I find that even when I at times disagree with the end interpretation he gives, that still the tools he lays out for understanding the parable allow me to see why I agree or disagree. Also I always end up with a deeper understanding of what is going on in what are at times quite difficult statements by Jesus.
The parables ARE very difficult. Ultimately we will never know, what Jesus really meant.
C. Hedrick wrote in his "Many things in parables":
"They do not 'teach' anything in particular or in general. ... They raise questions and issues, but provide no answers ..."
Wieland,
While I agree that we can not claim to know definitively “Jesus meant exactly (A) by this parable” I do think that they do and did actually mean something in their context, and are not just vague aphorisms.
Clearly the people he was talking to often reacted in ways which presumed he meant something specific, and often subversive, as opposed to just going ‘hmm, that makes me think’.
"I do think that they do and did actually mean something in their context"
Exactly!
But the problem is that we don't know the context in which Jesus actually spoke a certain parable.

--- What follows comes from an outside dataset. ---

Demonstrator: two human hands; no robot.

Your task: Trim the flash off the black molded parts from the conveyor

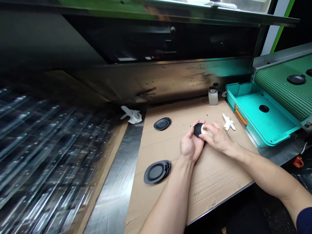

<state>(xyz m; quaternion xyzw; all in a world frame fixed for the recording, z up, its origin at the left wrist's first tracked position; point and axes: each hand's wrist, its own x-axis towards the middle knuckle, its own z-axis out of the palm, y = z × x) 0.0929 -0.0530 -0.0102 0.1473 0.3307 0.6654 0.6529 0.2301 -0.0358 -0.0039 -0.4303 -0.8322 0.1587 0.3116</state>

Either there is no context at all or, if there is one, it is not reliable, but probably made up by the Gospel authors, who possibly already have a certain interpretation (so Hedrick).
We are left with the parables as such.
Difficult stuff!
Hedrick's book was recommended to me on Jim West's list as a complementary balance to Snodgrass' book. I recommend it, too!
"Either there is no context at all or, if there is one, it is not reliable, but probably made up by the Gospel authors"
I think that when one looks at the work of, for example, Bauckham's "Jesus and the Eyewitnesses", we see the Gospel authors had a vested interest in accurately conveying the setting and meaning of what Jesus said both because the actual events mattered to them, and because they were not the only witnesses to the events so there was something to compare their testimony to.
Critical scholarship may balk at this assertion, but I think there is a very sustainable case to be made for seeing the accuracy of the Gospel accounts and rejecting the idea that the authors just made up things willy-nilly. This case is not based on a naive fundamentalism, but rather detailed research by the best in the field like Bauckham, Wright, Dunn, etc.